Maj. Isaiah Wilson, the official historian of the U.S. Army for the War on Iraq, says that the U.S. military “lost its dominance” in Iraq way back in July of ’03, characterizes the performance of the U.S. military in Iraq as “mediocre”, and adds that we are well on our way to losing the war.
The U.S. military lost its dominance in Iraq shortly after its invasion in 2003, a study concluded.
A report by the U.S. Army official historian said the military was hampered by the failure to occupy and stabilize Iraq in 2003. As a result, the military lost its dominance by July 2003 and has yet to regain that position.
“In the two to three months of ambiguous transition, U.S. forces slowly lost the momentum and the initiative gained over an off-balanced enemy,” the report said. “The United States, its Army and its coalition of the willing have been playing catch-up ever since.”

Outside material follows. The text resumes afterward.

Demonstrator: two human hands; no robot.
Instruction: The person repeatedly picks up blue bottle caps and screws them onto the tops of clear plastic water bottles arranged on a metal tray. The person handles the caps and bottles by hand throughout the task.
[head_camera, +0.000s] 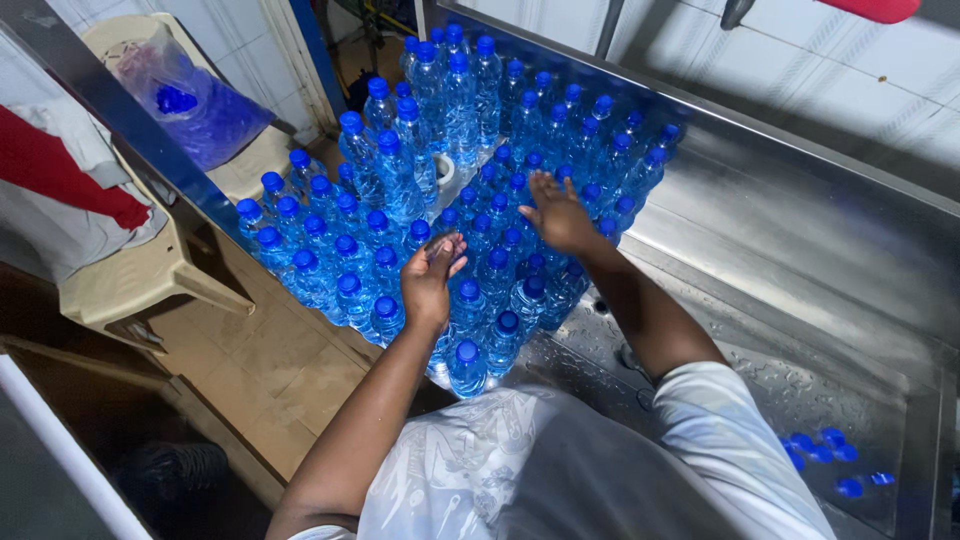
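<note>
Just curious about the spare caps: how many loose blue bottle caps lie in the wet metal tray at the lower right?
About 7 loose caps: five or so clustered together, two slightly lower right. The apron edge may hide more.

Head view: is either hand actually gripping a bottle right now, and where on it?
Neither hand shows a closed grip. The left hand curls over bottle caps; the right hand lies open and flat on the tops of the bottles.

head view: one camera, worn on the head | looks steeply down and forward over the chest | close, arm's reach | left hand (430, 278) and right hand (558, 215) mid-frame over capped bottles (400, 180) | steel worktop (800, 260) right of right hand | chair (150, 270) left of left hand
</note>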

Wilson said army planners failed to understand or accept the prospect that Iraqis would resist the U.S. forces after the fall of the Saddam regime. He deemed the military performance in Iraq mediocre and said the army could lose the war.
“U.S. war planners, practitioners and the civilian leadership conceived of the war far too narrowly,” the report said. “This overly simplistic conception of the war led to a cascading undercutting of the war effort: too few troops, too little coordination with civilian and governmental/non-governmental agencies and too little allotted time to achieve success.”